### Problem details
Copy out the listing that follows in its entirety, keeping it exactly the same.

### Data below

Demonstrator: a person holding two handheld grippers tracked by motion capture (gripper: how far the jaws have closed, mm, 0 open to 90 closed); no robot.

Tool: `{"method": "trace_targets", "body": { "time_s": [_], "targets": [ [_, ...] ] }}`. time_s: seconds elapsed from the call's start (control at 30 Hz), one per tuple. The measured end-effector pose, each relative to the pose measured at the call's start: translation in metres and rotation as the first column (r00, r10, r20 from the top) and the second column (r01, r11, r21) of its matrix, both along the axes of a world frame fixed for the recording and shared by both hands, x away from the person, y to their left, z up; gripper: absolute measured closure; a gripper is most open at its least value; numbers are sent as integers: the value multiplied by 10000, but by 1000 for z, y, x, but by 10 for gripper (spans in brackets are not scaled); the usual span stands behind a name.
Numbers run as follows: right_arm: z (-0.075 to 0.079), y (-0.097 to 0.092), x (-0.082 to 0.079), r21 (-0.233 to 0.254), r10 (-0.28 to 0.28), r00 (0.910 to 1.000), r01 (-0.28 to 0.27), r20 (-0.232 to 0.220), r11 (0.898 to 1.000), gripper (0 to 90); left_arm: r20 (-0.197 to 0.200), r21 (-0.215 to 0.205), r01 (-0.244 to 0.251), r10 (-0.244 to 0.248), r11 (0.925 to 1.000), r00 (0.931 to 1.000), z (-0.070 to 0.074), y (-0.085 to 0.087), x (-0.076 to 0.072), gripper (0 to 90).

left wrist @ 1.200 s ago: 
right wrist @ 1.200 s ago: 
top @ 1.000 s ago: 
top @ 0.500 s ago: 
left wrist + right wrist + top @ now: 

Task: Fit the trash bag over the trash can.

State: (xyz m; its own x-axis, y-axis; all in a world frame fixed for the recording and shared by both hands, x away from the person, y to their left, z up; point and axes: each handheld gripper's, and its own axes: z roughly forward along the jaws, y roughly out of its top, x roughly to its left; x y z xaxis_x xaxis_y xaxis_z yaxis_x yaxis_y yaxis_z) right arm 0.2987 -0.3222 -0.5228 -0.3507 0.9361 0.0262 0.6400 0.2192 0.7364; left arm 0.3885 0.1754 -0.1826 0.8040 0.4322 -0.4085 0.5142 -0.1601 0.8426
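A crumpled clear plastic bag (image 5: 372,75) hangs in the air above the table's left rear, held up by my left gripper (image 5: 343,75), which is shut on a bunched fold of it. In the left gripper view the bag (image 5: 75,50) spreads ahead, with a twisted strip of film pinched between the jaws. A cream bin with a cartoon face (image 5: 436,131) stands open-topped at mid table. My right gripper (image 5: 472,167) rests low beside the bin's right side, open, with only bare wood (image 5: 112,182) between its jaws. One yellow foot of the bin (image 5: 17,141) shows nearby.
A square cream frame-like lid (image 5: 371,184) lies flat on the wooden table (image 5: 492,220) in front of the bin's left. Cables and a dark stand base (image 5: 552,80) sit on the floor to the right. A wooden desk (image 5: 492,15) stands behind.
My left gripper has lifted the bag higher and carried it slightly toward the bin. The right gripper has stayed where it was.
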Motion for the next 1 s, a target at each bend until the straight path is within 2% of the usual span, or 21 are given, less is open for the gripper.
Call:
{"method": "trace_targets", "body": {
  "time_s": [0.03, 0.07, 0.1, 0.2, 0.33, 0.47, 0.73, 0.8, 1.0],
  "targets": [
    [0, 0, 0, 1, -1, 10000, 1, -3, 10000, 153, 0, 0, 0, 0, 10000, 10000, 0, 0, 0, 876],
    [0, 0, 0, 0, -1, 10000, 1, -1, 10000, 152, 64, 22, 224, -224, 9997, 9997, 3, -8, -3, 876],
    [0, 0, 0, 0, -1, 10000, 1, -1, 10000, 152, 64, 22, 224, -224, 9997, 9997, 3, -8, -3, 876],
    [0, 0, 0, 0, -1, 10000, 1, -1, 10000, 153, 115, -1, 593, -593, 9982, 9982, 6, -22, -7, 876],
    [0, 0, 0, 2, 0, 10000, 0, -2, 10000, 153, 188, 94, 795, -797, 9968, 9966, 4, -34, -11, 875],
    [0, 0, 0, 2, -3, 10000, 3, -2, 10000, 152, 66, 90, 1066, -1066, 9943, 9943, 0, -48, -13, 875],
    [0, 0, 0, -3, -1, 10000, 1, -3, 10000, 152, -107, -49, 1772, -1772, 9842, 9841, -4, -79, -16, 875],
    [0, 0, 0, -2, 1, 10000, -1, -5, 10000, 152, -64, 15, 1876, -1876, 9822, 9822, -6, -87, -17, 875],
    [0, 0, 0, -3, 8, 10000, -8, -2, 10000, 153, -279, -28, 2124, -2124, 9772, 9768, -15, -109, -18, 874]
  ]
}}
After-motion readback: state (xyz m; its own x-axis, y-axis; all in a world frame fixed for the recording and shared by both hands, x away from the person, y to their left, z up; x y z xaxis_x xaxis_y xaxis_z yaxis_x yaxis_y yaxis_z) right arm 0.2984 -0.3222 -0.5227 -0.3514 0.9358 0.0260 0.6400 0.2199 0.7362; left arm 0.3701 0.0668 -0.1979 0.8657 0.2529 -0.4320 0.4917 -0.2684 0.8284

### Expected answer
Demonstrator: a person holding two handheld grippers tracked by motion capture (gripper: how far the jaws have closed, mm, 0 open to 90 closed); no robot.

Tool: `{"method": "trace_targets", "body": { "time_s": [_], "targets": [ [_, ...] ] }}`. time_s: seconds elapsed from the call's start (control at 30 Hz), one per tuple. The measured end-effector pose, each relative to the pose measured at the call's start: translation in metres and rotation as the first column (r00, r10, r20 from the top) and the second column (r01, r11, r21) of its matrix, both along the axes of a world frame fixed for the recording and shared by both hands, x away from the person, y to their left, z up; gripper: absolute measured closure; a gripper is most open at its least value; numbers are sent as integers: the value multiplied by 10000, but by 1000 for z, y, x, but by 10 for gripper (spans in brackets are not scaled); the usual span stands behind a name.
Numbers run as follows: right_arm: z (-0.075 to 0.079), y (-0.097 to 0.092), x (-0.082 to 0.079), r21 (-0.233 to 0.254), r10 (-0.28 to 0.28), r00 (0.910 to 1.000), r01 (-0.28 to 0.27), r20 (-0.232 to 0.220), r11 (0.898 to 1.000), gripper (0 to 90); left_arm: r20 (-0.197 to 0.200), r21 (-0.215 to 0.205), r01 (-0.244 to 0.251), r10 (-0.244 to 0.248), r11 (0.925 to 1.000), r00 (0.931 to 1.000), z (-0.070 to 0.074), y (-0.085 to 0.087), x (-0.076 to 0.072), gripper (0 to 90).

left wrist @ 1.200 s ago: 
right wrist @ 1.200 s ago: 
top @ 1.000 s ago: 
top @ 0.500 s ago: 
left wrist + right wrist + top @ now: 

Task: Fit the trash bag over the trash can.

State: (xyz m; its own x-axis, y-axis; all in a world frame fixed for the recording and shared by both hands, x away from the person, y to their left, z up; point and axes: each handheld gripper's, and its own axes: z roughly forward along the jaws, y roughly out of its top, x roughly to its left; x y z xaxis_x xaxis_y xaxis_z yaxis_x yaxis_y yaxis_z) right arm 0.2987 -0.3222 -0.5228 -0.3507 0.9361 0.0262 0.6400 0.2192 0.7364; left arm 0.3885 0.1754 -0.1826 0.8040 0.4322 -0.4085 0.5142 -0.1601 0.8426
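A crumpled clear plastic bag (image 5: 372,75) hangs in the air above the table's left rear, held up by my left gripper (image 5: 343,75), which is shut on a bunched fold of it. In the left gripper view the bag (image 5: 75,50) spreads ahead, with a twisted strip of film pinched between the jaws. A cream bin with a cartoon face (image 5: 436,131) stands open-topped at mid table. My right gripper (image 5: 472,167) rests low beside the bin's right side, open, with only bare wood (image 5: 112,182) between its jaws. One yellow foot of the bin (image 5: 17,141) shows nearby.
A square cream frame-like lid (image 5: 371,184) lies flat on the wooden table (image 5: 492,220) in front of the bin's left. Cables and a dark stand base (image 5: 552,80) sit on the floor to the right. A wooden desk (image 5: 492,15) stands behind.
My left gripper has lifted the bag higher and carried it slightly toward the bin. The right gripper has stayed where it was.
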Motion for the next 1 s, a target at each bend until the straight path is within 2% of the usual span, or 21 are given, less is open for the gripper.
Call:
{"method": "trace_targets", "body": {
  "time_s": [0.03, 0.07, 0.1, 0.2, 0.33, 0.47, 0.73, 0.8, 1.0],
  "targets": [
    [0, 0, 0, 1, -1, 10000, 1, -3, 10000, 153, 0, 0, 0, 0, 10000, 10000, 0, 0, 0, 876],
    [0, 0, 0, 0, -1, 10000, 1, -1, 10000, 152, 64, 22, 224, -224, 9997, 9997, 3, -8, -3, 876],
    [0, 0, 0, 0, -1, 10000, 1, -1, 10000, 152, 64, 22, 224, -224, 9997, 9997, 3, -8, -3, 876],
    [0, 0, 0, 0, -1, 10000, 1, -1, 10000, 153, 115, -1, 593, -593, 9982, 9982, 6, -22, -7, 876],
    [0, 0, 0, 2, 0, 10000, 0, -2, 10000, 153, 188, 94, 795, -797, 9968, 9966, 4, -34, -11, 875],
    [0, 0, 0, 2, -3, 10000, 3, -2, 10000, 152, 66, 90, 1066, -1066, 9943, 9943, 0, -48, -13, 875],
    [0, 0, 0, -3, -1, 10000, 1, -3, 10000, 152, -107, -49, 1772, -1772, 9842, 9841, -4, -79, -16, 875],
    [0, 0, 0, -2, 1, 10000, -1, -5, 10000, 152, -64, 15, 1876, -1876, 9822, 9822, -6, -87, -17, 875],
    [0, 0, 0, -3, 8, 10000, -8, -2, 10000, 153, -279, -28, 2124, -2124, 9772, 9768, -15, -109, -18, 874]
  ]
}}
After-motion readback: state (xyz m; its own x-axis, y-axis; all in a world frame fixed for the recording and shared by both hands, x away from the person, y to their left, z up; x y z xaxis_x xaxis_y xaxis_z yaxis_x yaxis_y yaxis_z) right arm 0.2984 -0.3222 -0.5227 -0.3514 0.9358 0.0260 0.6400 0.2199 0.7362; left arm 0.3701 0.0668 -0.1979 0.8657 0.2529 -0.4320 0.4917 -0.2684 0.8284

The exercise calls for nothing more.